The other part of the tactical book is more difficult to explain to investors. It is me explaining to people that I have analysed the same set of companies for the last 11 years and I have an understanding of what drives share prices in the short term. It is just us there day to day and week to week trying to make money for the fund on an opportunistic basis. It might be positions over company results or M&A situations, though the last few months have been dominated by refinancing, rights issues and placings. There is always something happening in the market which allows you to exploit those short term opportunities if you understand the fundamentals of each individual business.

Q: To go back one step, how did you learn and develop the knowledge of running a short book? What are some of the key things you learned to do that set you off from the herd of long-only managers out there?

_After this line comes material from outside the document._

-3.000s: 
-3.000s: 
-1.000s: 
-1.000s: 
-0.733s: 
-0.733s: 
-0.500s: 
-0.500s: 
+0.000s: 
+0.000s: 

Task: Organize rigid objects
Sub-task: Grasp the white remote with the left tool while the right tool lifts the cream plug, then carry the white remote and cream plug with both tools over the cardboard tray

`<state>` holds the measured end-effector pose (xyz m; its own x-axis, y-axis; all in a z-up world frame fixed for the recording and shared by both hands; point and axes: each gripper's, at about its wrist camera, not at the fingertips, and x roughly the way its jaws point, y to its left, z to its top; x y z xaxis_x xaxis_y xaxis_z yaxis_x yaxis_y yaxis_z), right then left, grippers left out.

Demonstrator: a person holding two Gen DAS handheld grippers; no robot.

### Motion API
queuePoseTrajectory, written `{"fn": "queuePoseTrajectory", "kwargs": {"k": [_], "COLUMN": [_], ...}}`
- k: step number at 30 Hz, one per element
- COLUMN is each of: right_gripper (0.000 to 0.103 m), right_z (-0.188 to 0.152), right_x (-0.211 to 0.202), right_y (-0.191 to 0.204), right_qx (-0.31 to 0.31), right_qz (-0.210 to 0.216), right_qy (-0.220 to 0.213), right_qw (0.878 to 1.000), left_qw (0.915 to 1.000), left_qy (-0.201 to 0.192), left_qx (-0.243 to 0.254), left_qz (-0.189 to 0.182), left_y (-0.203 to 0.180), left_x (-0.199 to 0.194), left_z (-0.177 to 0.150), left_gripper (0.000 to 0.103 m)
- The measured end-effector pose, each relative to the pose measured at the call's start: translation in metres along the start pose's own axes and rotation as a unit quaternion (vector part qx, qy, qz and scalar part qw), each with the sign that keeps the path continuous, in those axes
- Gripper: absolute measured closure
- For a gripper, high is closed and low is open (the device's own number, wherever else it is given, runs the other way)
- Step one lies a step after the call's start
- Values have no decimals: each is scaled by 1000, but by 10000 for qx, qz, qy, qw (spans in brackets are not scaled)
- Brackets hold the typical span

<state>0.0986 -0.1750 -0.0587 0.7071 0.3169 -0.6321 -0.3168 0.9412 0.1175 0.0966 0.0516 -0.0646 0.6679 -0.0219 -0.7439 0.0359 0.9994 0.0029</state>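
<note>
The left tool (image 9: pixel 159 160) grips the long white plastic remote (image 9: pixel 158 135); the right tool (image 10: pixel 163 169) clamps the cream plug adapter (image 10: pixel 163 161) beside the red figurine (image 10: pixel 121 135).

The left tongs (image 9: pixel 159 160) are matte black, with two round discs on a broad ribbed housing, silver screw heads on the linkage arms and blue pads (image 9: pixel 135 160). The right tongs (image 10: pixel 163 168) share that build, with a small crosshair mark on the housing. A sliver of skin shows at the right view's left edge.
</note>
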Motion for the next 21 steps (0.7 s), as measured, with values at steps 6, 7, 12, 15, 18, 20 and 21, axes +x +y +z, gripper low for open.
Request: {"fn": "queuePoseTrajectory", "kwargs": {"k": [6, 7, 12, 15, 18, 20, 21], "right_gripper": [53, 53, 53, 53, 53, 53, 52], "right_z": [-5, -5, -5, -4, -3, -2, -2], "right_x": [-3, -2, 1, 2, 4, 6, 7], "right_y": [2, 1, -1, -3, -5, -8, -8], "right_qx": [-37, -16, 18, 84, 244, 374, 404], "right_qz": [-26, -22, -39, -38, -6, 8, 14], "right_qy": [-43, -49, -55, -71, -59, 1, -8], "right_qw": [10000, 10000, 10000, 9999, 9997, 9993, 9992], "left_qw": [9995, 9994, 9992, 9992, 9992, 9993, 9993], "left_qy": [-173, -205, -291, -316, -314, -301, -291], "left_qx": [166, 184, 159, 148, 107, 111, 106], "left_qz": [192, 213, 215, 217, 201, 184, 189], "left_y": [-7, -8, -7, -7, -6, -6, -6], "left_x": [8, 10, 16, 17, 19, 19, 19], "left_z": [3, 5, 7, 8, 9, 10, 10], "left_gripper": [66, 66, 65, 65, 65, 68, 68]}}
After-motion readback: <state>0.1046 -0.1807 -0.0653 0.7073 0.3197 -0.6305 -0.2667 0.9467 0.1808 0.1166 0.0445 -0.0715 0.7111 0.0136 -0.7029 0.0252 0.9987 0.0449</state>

A: If there is a business which you don’t like and you think is overvalued for any of a variety of reasons that automatically falls into your pool of potential shorts. That bit was the natural evolution. I had two things to learn on the job in 2004. First, as a long only manager I typically had a bias towards quality. So even if a company is slightly over valued, if it is a good long term franchise quite often you are willing to sit with that and let the shares grow into their rating over time. With a hedge fund that is not a luxury you have. If the share is over valued short term, it is an opportunity to exploit that on the short side. That was the first mental leap to make: even if it is a good company with a good franchise and a good management team, if it is expensive short term, it is a short.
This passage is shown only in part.